Adrien avait acheté une série de machines Holmes et s’en trouvait d’autant plus satisfait qu’une fois la récolte égrenée il louait son atelier à d’autres planteurs. En investissant dans cette affaire le modeste héritage de Virginie, il avait fait, pour sa filleule, un bon placement. Elle vit donc avec plaisir fonctionner les machines qui lui procuraient une rente.

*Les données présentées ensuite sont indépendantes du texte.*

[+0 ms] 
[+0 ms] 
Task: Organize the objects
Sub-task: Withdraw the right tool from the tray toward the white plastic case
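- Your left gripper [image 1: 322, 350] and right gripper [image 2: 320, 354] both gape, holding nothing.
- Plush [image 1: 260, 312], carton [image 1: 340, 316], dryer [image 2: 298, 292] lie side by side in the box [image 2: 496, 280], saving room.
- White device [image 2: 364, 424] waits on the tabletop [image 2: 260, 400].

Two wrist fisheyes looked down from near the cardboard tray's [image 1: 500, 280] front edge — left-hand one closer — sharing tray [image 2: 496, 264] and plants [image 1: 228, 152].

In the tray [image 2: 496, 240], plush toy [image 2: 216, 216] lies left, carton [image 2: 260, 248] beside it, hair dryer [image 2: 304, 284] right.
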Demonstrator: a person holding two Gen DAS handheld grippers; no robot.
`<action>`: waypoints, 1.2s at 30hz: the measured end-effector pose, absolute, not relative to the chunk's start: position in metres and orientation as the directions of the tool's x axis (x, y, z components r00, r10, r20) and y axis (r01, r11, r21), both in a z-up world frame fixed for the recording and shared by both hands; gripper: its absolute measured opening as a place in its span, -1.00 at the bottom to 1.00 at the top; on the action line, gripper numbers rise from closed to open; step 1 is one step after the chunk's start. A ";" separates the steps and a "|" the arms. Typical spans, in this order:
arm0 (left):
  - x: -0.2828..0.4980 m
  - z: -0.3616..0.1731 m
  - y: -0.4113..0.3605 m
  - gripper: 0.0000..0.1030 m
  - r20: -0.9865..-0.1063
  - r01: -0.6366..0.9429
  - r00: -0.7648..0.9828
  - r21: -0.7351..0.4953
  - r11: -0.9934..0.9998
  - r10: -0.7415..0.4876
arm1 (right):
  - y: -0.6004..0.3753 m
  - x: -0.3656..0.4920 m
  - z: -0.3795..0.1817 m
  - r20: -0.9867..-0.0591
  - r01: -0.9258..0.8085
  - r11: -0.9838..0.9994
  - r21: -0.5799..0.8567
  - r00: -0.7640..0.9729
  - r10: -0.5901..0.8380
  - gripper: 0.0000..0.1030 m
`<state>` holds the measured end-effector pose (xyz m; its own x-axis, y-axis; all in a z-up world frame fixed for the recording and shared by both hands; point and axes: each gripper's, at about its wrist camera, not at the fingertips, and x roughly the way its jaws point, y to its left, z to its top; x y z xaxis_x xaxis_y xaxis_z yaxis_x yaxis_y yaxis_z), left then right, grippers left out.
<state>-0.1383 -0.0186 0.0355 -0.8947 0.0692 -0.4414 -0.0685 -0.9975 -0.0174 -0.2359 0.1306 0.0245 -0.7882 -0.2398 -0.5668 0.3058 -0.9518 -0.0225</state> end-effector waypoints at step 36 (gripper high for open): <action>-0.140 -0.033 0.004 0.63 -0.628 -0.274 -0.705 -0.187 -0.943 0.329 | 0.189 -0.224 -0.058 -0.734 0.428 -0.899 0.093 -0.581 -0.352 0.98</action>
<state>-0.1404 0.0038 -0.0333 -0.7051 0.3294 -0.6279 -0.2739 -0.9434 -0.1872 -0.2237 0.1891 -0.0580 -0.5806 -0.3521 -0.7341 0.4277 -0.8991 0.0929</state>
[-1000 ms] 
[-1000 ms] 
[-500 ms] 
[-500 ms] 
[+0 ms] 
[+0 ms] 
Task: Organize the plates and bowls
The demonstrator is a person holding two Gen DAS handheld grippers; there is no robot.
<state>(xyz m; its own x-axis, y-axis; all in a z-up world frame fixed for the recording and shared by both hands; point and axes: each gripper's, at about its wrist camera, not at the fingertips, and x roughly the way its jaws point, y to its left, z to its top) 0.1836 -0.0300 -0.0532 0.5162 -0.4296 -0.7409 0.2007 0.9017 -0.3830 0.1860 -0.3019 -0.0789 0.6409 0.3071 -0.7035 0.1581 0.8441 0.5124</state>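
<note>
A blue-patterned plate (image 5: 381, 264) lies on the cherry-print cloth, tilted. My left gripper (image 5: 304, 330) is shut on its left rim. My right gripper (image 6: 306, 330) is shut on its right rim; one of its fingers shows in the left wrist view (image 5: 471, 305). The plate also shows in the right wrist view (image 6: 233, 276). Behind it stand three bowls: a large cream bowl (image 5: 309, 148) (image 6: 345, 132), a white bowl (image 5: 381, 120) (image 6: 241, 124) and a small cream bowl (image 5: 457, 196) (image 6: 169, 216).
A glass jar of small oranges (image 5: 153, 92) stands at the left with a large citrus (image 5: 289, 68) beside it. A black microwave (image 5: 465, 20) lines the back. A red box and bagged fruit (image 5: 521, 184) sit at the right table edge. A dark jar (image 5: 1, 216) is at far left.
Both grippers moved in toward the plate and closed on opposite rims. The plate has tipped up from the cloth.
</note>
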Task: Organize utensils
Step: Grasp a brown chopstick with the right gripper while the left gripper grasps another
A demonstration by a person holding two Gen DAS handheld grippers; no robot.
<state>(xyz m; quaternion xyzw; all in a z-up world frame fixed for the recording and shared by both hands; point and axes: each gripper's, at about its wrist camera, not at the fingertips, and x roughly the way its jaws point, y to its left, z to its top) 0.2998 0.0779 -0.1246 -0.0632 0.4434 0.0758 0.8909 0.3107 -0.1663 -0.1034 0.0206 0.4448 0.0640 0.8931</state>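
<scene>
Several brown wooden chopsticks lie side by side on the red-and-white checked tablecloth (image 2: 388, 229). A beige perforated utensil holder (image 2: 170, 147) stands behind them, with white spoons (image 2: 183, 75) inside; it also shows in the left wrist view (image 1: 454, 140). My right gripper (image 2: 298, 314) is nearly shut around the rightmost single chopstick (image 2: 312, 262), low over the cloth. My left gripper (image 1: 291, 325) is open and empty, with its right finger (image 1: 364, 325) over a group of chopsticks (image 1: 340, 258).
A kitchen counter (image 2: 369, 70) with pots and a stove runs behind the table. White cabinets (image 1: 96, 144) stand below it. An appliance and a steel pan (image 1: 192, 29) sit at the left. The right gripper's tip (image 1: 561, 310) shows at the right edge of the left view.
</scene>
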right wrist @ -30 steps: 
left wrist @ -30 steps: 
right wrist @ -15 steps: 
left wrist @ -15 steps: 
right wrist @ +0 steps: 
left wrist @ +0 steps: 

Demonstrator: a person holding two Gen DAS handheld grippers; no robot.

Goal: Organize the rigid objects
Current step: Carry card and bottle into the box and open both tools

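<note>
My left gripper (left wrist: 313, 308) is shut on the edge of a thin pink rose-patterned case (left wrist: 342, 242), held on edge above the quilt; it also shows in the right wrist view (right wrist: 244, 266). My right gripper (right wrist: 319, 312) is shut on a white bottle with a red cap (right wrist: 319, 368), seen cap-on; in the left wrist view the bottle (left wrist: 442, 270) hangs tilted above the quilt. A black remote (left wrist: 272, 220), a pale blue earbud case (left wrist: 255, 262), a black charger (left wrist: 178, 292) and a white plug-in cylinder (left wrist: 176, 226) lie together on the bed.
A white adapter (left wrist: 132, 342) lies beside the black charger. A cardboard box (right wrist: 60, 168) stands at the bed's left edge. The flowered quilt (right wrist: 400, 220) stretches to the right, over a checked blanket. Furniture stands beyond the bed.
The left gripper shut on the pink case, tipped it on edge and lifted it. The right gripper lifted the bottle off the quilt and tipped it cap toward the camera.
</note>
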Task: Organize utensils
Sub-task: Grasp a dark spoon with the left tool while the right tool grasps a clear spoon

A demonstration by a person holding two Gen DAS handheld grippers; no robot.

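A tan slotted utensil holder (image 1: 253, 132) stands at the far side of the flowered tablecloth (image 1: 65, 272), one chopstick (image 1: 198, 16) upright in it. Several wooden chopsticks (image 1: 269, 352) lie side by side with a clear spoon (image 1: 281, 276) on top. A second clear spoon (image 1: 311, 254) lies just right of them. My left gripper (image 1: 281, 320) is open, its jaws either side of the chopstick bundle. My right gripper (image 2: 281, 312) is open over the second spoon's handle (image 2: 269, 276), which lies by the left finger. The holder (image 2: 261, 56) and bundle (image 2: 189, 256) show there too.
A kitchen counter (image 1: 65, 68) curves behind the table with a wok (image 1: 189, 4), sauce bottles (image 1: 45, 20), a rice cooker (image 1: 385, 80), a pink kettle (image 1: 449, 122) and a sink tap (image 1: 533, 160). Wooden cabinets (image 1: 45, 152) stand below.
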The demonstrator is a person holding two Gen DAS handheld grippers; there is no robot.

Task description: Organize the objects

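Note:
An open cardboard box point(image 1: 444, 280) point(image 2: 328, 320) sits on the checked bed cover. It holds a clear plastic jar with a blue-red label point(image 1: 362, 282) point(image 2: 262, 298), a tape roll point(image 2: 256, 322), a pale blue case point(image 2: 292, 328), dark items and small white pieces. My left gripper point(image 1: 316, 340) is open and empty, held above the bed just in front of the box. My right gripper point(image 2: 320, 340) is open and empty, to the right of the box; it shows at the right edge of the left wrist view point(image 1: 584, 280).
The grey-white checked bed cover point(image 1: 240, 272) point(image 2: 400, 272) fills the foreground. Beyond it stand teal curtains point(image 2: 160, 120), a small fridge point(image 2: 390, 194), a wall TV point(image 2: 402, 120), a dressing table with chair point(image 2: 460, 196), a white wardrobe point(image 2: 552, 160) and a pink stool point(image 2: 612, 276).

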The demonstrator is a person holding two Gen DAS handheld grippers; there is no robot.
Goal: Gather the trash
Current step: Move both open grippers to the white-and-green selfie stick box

Quand elle raconta cette visite à Corinne Tampleton, cette dernière s’amusa beaucoup à l’idée qu’une femme pouvait s’intéresser à ces choses, dont les hommes ne parlaient qu’entre eux. L’amitié entre les deux jeunes filles était maintenant solidement établie. Il ne se passait pas de semaine sans que l’on se rendît visite. Willy, prévenu par sa sœur, s’arrangeait toujours pour être présent les jours où Virginie venait aux Myrtes et souvent il accompagnait sa sœur à Bagatelle. On faisait de la musique, on prenait le thé en croquant des biscuits aux noix de pécan, on débitait aussi des fadaises, qui ne faisaient rire que ces jeunes gens insouciants. Le fils Tampleton faisait sa cour avec dévotion, sans même se rendre compte que Virginie, d’allure primesautière, mais d’esprit ordonné, savait toujours maintenir la conversation dans le domaine des généralités sans danger. On parlait des amours des autres, des héros de roman, on évoquait les passions célèbres des dames et chevaliers du temps passé. Willy trouvait dans tous ces propos transposables de quoi nourrir ses espérances, la belle Virginie un subterfuge pour tenir à distance, sans le décourager, un amoureux qu’elle finissait par trouver fade comme un sorbet.

Ses rapports étaient bien différents avec Percy. Celui-ci, en chasseur émérite, avait deviné en Mlle Trégan une amoureuse dissimulée, à qui une bonne éducation tenait lieu de vertu. Lui seul, de toute la famille, avait appris par une indiscrétion du capitaine Wrangler, rencontré par hasard à Natchez, les raisons du duel qui s’était déroulé sur le Prince-du-Delta. Il savait aussi comment la prude Virginie avait embrassé Ed Barthew. Elle s’était tout simplement conduite comme une fille et la conspiration du silence, due à l’hypocrisie plus qu’à la discrétion, qui incitait tous les témoins de l’événement à oublier cet épisode déjà lointain lui donnait à penser que la filleule du marquis n’attendait peut-être qu’une allumette pour s’enflammer. Deux fois déjà, il lui avait fait un bout de conduite sur la route de Bagatelle, pendant des absences de son frère, et son instinct lui disait que l’approche serait affaire de circonstance. Car il lui aurait déplu de reconnaître que cette femme, facilement dédaigneuse, habile dans l’art du persiflage et très capable de vous remettre ironiquement à votre place, l’intimidait plus que toutes celles qu’il avait séduites. Don Juan excité par la difficulté, mais incapable de dissimuler des élans provoqués par la chair et non par le cœur, Percy Tampleton ne voulait pas se découvrir trop vite. Comme il aidait, un soir, Virginie à monter dans son cabriolet, il avait risqué un serrement de main prolongé. Elle s’était dégagée promptement, avec un sourire et un petit claquement de langue qui signifiait : « Allons, allons, monsieur Tampleton, ça ne se fait pas ! »

Percy se disait qu’une jeune fille vraiment pure aurait fait mine de ne rien ressentir et de ne rien remarquer. Cette petite rebuffade, en indiquant que Virginie savait à quoi s’en tenir sur les désirs des hommes, l’encourageait à poursuivre, prudemment.